[WORK REQUIRED]: Every line below containing the word "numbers" should be found and copied.

[PROVIDED DATA]:
■ ■ ■
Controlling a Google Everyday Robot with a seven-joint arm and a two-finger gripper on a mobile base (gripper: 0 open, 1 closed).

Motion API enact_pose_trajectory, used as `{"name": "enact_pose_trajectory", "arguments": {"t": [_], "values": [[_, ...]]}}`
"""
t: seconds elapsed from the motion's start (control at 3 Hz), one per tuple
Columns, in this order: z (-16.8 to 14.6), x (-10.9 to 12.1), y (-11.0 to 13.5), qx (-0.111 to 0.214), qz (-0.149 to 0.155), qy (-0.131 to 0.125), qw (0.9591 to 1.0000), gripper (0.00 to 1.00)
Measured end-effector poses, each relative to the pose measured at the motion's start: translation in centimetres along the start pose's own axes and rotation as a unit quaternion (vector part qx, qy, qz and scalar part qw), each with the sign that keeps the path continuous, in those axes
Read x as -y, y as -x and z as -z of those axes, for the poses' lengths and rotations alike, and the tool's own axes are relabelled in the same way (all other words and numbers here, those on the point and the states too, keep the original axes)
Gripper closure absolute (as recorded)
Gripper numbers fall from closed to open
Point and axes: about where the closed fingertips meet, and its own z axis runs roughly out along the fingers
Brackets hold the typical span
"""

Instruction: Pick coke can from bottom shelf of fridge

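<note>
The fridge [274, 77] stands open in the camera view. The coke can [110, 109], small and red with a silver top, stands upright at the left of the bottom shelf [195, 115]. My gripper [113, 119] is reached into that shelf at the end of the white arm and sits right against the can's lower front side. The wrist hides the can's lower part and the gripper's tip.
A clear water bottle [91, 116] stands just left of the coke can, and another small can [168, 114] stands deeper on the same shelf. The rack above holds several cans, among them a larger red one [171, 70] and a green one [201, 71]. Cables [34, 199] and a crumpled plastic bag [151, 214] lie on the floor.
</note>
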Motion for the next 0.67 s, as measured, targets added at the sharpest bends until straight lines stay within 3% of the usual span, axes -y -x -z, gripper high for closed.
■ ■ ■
[TASK OUTPUT]:
Read x as -y, y as -x and z as -z of those axes, for the poses' lengths and rotations alike, and the tool's own axes are relabelled in the same way (all other words and numbers here, those on the point and the states too, keep the original axes)
Gripper numbers fall from closed to open

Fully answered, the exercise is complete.